**Assignment**
Where the word "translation" appears in a line below, copy the whole line.

**Input**
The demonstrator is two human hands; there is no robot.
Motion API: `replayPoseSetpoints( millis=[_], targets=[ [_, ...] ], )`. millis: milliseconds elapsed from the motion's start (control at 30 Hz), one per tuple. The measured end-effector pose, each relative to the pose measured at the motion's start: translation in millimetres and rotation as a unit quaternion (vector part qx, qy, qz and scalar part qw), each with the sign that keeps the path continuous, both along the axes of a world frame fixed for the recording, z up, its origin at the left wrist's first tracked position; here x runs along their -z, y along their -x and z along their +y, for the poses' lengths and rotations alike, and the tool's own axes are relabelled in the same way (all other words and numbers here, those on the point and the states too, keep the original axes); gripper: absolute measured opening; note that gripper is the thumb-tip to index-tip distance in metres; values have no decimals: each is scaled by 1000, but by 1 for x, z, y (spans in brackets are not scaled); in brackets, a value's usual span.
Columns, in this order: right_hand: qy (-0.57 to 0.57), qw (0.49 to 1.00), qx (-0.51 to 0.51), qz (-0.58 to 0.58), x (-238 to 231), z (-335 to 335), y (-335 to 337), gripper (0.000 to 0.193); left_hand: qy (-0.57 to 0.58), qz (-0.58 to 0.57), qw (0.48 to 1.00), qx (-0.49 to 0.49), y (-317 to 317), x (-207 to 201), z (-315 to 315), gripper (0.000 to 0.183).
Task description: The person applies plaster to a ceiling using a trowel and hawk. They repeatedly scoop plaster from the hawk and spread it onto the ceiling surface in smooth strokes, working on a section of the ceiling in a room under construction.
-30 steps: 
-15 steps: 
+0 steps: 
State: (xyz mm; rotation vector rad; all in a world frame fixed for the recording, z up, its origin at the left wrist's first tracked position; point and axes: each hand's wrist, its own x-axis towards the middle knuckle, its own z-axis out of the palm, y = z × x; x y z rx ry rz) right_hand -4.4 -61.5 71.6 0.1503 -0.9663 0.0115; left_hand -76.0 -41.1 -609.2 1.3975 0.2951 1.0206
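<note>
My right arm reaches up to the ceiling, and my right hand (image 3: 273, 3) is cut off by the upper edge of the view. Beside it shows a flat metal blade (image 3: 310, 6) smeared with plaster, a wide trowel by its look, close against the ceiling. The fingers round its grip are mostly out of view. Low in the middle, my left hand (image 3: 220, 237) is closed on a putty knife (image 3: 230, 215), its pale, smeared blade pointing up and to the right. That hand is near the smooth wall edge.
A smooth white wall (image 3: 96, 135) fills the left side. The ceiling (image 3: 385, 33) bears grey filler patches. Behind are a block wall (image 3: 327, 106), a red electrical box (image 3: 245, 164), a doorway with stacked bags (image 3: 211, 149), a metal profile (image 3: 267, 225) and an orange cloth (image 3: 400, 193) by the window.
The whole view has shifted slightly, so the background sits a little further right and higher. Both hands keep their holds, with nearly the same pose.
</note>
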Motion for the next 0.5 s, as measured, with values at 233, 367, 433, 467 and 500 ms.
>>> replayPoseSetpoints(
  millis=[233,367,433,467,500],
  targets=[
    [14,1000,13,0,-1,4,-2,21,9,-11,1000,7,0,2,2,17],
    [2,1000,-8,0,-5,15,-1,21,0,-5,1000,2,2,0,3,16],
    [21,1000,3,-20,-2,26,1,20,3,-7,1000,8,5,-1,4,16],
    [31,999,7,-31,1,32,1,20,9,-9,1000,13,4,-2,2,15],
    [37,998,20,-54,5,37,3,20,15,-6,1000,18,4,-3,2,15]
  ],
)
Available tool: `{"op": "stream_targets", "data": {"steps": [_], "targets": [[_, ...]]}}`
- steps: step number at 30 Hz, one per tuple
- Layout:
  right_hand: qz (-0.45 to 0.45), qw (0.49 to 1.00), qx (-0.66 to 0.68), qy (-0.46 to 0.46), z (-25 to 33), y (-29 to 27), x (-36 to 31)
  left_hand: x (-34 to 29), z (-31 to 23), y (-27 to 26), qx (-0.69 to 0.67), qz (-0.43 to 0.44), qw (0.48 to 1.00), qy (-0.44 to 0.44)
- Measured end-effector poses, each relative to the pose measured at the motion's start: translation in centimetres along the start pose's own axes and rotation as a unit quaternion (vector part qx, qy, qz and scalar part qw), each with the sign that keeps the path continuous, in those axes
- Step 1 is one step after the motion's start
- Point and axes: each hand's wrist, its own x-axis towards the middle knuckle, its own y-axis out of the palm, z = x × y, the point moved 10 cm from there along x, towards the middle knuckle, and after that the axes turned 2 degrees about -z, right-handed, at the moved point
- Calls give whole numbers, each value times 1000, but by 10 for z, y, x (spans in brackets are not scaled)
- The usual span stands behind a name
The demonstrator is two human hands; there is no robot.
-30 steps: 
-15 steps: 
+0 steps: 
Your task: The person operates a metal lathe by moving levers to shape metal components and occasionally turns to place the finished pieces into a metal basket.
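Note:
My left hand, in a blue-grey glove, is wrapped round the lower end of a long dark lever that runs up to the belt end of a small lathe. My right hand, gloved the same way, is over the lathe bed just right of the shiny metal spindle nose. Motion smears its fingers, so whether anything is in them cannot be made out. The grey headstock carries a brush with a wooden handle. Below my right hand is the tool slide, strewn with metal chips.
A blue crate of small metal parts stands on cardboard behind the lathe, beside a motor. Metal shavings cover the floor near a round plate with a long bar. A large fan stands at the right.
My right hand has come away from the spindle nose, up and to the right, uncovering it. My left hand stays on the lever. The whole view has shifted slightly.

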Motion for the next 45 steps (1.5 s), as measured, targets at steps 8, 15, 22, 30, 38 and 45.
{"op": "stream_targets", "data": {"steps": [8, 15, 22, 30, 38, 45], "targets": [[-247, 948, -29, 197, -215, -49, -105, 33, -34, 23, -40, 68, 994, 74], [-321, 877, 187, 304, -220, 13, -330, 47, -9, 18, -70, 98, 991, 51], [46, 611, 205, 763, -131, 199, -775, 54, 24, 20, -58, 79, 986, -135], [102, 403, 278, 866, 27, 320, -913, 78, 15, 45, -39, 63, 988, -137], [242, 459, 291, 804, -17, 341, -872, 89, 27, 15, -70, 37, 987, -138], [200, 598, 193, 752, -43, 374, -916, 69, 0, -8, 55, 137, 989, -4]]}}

**Solution to the exercise**
Motion API: `replayPoseSetpoints( millis=[_], targets=[ [_, ...] ], )`. millis: milliseconds elapsed from the motion's start (control at 30 Hz), one per tuple. The measured end-effector pose, each relative to the pose measured at the motion's start: translation in millimetres and rotation as a unit quaternion (vector part qx, qy, qz and scalar part qw), each with the sign that keeps the path continuous, both along the axes of a world frame fixed for the recording, z up, its origin at the left wrist's first tracked position; here x runs along their -z, y along their -x and z along their +y, for the poses' lengths and rotations alike, and the tool's own axes are relabelled in the same way (all other words and numbers here, those on the point and the states too, keep the original axes); gripper: absolute measured opening; note that gripper is the thumb-tip to index-tip distance in metres; values have no decimals: each is scaled by 1000, but by 1 for x, z, y (spans in brackets are not scaled); in brackets, a value's usual span.
- Measured end-effector poses, each relative to the pose measured at the motion's start: translation in centimetres along the start pose's own axes and rotation as a unit quaternion (vector part qx, qy, qz and scalar part qw), each with the sign that keeps the path continuous, in those axes

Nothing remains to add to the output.